Ian doesn’t really get to adjust. From s8 to the start of s11, he undergoes a whirlwind of emotion and change. He literally loses touch with reality, starts a cult, commits a felony, is on the run from law enforcement, allows himself to be captured with one final display, goes to jail, remains unmedicated until he’s bailed out, panics at what his movement became, feels alone in the house as everyone deals with their own business and leaves him to his own devices, seeks guidance from above only to realize it wasn’t what he thought it was, can’t find answers, has warring factions telling him how to plead in court, ostensibly takes a plea deal that requires some amount of time behind bars, goes to prison, finds the love of his life there waiting for him, has to let his sister go, is released without Mickey, gets repeatedly screwed over by a corrupt PO, gets engaged, breaks up (sort of), gets engaged again, sees his wedding venue burned down, gets married, and hurtles straight into a pandemic. That’s… That’s a lot. Being a newlywed in a pandemic is a lot without all the rest of it, but this is what Ian is dealing with going into s11, and he hasn’t had the benefit of a stable readjustment and reintegration period.
He’s drowning.
He’s scared.
He has every reason to be. Marriage is scary, especially if you are so young and so in love with the person you’re marrying. Employment is scary, especially for them, because it could mean the difference between paying the utilities and running out of water. Change in general is scary, especially when it hasn’t done you any favors before.
Add all that to what Ian’s behavior has indicated that he’s been afraid of since the start, and you have a recipe for disaster.
To a great extent, that’s what I think his arc is all about this season: learning how to live again.
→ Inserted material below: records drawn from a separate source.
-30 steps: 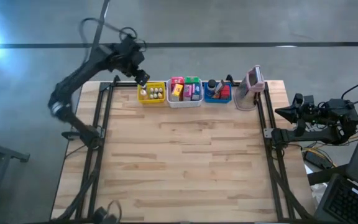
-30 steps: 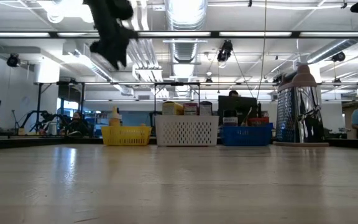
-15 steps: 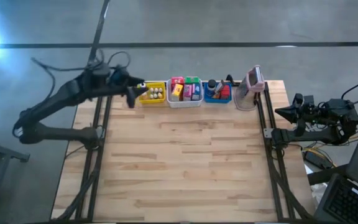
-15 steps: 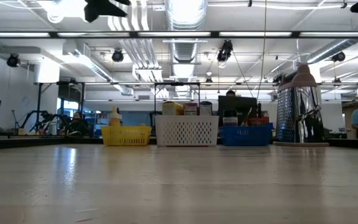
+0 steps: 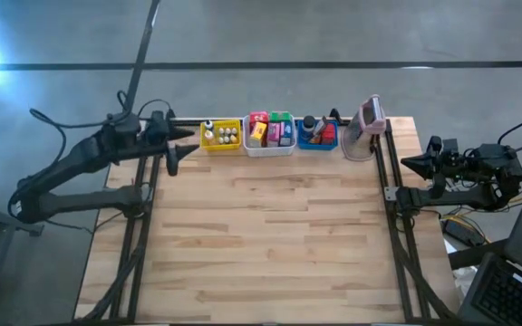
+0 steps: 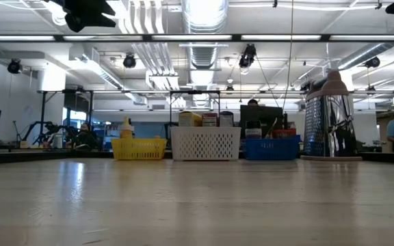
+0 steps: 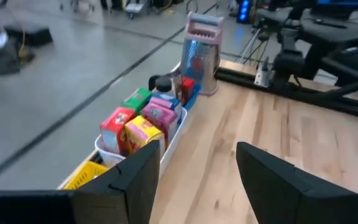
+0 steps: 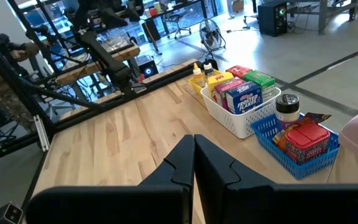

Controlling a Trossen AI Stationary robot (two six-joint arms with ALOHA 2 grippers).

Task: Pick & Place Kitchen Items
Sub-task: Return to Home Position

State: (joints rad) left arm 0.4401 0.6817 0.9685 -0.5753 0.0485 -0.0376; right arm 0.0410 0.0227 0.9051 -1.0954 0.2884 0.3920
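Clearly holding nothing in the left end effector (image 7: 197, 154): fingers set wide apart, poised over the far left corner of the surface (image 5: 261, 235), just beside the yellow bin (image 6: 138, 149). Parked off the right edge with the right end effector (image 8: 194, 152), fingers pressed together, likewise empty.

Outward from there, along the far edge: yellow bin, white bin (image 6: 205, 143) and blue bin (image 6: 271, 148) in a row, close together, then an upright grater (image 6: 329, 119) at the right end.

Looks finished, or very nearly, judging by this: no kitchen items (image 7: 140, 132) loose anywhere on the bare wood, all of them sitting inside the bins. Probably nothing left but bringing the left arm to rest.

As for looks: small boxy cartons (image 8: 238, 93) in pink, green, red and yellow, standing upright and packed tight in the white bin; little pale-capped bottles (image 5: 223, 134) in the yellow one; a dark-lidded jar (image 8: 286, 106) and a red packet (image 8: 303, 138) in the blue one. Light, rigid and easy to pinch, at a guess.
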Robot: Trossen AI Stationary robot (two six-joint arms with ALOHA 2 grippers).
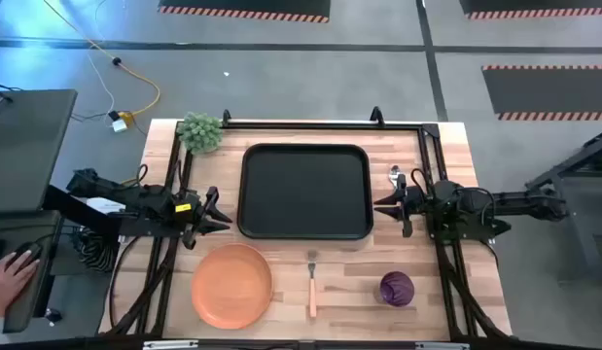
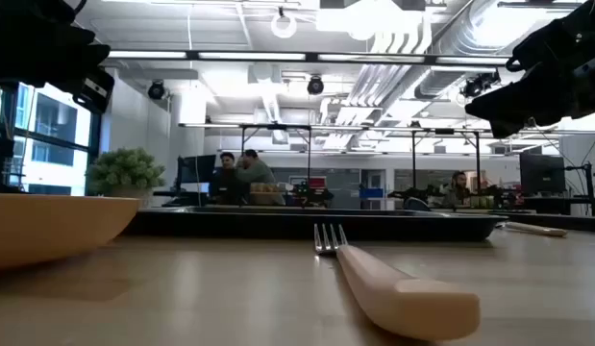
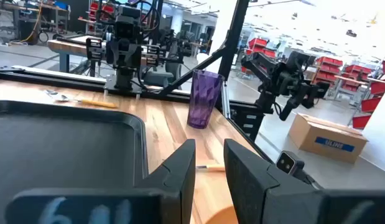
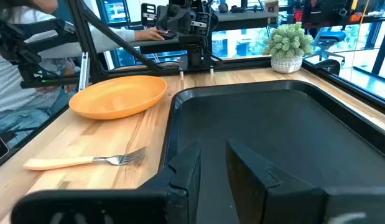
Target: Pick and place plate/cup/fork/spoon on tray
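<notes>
Tray (image 1: 303,192) lies bare in the middle of the frame, ready to receive everything. Below it along the lower edge of the worktop (image 1: 446,156) sit the plate (image 1: 231,285) at lower left, the fork (image 1: 312,282) at lower centre with its prongs toward the tray, and the cup (image 1: 397,289) upright at lower right. The spoon (image 1: 398,177) rests just right of the tray. Either side, the left tool (image 1: 223,214) and right tool (image 1: 381,204) hang slightly spread, pinching nothing, apparently poised to begin. A potted plant (image 1: 200,131) stands at upper left.
</notes>
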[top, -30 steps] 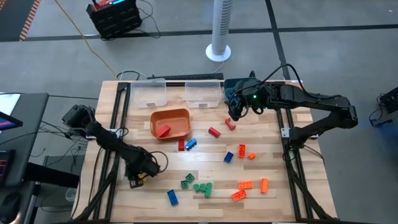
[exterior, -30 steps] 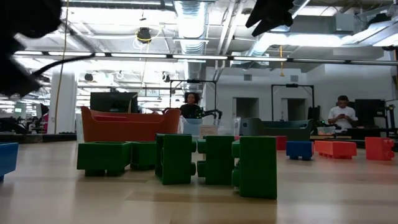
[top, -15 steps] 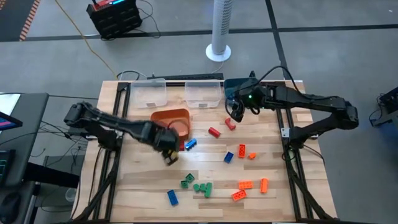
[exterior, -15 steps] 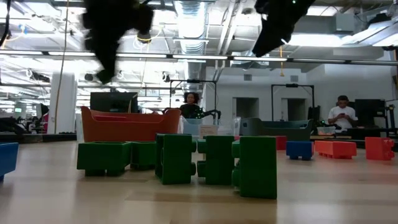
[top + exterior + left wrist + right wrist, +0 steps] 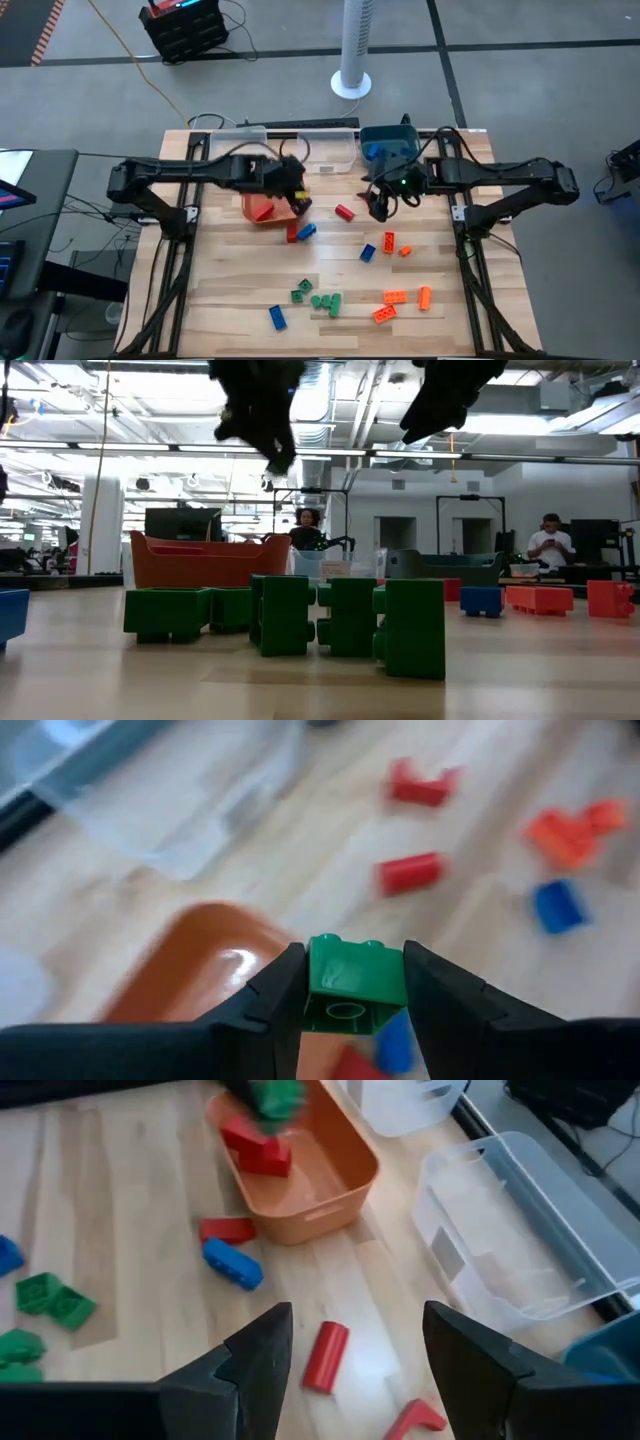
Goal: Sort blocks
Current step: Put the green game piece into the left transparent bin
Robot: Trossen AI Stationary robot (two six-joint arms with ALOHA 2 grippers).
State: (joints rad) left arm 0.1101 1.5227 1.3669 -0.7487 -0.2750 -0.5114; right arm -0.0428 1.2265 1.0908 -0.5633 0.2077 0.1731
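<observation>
**Green block held over the orange bin's near corner**

The left gripper (image 5: 350,982) has its fingers (image 5: 275,995) clamped on a green block (image 5: 352,982) — studs facing away from the wrist, one finger on each side face. In the high view this gripper (image 5: 297,200) hangs over the right-hand edge of the orange bin (image 5: 262,200), at the corner nearest the open table. A red block (image 5: 263,211) lies inside the bin.

Just outside that corner, a red block (image 5: 292,234) and a blue block (image 5: 307,231) lie side by side on the table (image 5: 240,290), close against the bin wall. Behind the orange bin stand two clear bins (image 5: 238,146), close along the table's far edge, with a teal bin (image 5: 385,143) beside them.

The right gripper (image 5: 350,1345) hovers with its fingers spread wide apart, holding nothing. In the high view it (image 5: 378,204) sits in front of the teal bin, with a red cylinder-shaped block (image 5: 345,212) near it on the left.

The middle strip of table between the two grippers is open wood. Green blocks (image 5: 318,298) cluster near the front edge — orange blocks (image 5: 394,298) lie to their right, well apart from the bins.
</observation>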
It’s about not being so afraid of himself that he desperately grasps for any stereotypical structure for married life that he can. It’s about regaining the confidence that has always left him clawing his way to the top instead of letting life beat him down. It’s about finding the happy medium where he and Mickey aren’t doing anything illegal but aren’t stuck in a valueless spiral, scrambling and struggling to pay the bills like when they were kids.
It’s about learning not to be so afraid anymore, and I think that’s a beautiful goodbye for a beautiful character.